- Prompt: Reproduce the data in full, exactly as it appears.
Start of Information provided
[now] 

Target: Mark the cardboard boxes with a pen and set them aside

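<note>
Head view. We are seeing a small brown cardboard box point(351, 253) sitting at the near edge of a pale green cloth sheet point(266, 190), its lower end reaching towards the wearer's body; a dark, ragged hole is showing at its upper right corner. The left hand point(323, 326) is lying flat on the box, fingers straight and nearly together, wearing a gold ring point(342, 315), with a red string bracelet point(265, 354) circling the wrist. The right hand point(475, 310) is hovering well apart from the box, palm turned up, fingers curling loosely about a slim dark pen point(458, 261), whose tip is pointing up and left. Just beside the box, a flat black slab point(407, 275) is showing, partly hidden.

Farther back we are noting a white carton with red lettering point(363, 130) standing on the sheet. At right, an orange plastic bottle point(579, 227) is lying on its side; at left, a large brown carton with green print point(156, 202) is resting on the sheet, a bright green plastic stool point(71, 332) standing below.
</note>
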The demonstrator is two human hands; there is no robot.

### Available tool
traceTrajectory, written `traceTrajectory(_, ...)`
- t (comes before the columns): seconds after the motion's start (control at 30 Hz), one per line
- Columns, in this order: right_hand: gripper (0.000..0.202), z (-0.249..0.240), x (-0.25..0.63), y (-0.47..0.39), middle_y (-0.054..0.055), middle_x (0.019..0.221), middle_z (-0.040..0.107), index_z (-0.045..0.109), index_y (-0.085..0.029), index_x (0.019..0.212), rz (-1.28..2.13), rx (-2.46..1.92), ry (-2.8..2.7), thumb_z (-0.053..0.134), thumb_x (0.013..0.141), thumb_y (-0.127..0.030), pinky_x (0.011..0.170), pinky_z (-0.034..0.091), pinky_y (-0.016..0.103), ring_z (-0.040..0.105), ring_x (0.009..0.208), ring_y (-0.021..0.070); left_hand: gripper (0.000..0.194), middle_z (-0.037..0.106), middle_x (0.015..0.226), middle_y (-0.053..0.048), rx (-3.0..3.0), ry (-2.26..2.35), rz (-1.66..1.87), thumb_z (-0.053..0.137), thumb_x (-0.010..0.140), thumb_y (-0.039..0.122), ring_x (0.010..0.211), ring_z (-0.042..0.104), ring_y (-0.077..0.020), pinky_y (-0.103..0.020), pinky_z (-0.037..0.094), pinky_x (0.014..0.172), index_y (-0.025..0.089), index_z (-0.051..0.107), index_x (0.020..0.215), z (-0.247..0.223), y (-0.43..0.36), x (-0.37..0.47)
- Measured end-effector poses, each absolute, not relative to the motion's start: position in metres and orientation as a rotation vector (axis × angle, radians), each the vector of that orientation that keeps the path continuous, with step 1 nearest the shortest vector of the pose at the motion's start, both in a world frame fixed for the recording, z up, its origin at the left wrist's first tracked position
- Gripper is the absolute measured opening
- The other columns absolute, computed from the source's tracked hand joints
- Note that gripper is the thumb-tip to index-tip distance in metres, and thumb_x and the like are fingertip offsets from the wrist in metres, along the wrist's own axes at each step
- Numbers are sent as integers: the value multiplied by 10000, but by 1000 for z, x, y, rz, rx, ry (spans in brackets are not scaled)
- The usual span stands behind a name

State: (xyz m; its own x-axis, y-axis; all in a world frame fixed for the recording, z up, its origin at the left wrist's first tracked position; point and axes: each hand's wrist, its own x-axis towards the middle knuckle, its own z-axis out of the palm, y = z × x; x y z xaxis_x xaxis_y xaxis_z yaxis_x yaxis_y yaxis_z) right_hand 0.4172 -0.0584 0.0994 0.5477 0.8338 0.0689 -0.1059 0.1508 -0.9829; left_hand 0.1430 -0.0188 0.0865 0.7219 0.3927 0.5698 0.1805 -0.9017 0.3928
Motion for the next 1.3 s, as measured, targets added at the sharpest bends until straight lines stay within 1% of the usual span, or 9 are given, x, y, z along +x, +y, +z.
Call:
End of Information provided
- Answer below:
[now] 

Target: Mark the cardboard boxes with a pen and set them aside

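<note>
Head view. We are seeing a small brown cardboard box point(351, 253) sitting at the near edge of a pale green cloth sheet point(266, 190), its lower end reaching towards the wearer's body; a dark, ragged hole is showing at its upper right corner. The left hand point(323, 326) is lying flat on the box, fingers straight and nearly together, wearing a gold ring point(342, 315), with a red string bracelet point(265, 354) circling the wrist. The right hand point(475, 310) is hovering well apart from the box, palm turned up, fingers curling loosely about a slim dark pen point(458, 261), whose tip is pointing up and left. Just beside the box, a flat black slab point(407, 275) is showing, partly hidden.

Farther back we are noting a white carton with red lettering point(363, 130) standing on the sheet. At right, an orange plastic bottle point(579, 227) is lying on its side; at left, a large brown carton with green print point(156, 202) is resting on the sheet, a bright green plastic stool point(71, 332) standing below.
</note>
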The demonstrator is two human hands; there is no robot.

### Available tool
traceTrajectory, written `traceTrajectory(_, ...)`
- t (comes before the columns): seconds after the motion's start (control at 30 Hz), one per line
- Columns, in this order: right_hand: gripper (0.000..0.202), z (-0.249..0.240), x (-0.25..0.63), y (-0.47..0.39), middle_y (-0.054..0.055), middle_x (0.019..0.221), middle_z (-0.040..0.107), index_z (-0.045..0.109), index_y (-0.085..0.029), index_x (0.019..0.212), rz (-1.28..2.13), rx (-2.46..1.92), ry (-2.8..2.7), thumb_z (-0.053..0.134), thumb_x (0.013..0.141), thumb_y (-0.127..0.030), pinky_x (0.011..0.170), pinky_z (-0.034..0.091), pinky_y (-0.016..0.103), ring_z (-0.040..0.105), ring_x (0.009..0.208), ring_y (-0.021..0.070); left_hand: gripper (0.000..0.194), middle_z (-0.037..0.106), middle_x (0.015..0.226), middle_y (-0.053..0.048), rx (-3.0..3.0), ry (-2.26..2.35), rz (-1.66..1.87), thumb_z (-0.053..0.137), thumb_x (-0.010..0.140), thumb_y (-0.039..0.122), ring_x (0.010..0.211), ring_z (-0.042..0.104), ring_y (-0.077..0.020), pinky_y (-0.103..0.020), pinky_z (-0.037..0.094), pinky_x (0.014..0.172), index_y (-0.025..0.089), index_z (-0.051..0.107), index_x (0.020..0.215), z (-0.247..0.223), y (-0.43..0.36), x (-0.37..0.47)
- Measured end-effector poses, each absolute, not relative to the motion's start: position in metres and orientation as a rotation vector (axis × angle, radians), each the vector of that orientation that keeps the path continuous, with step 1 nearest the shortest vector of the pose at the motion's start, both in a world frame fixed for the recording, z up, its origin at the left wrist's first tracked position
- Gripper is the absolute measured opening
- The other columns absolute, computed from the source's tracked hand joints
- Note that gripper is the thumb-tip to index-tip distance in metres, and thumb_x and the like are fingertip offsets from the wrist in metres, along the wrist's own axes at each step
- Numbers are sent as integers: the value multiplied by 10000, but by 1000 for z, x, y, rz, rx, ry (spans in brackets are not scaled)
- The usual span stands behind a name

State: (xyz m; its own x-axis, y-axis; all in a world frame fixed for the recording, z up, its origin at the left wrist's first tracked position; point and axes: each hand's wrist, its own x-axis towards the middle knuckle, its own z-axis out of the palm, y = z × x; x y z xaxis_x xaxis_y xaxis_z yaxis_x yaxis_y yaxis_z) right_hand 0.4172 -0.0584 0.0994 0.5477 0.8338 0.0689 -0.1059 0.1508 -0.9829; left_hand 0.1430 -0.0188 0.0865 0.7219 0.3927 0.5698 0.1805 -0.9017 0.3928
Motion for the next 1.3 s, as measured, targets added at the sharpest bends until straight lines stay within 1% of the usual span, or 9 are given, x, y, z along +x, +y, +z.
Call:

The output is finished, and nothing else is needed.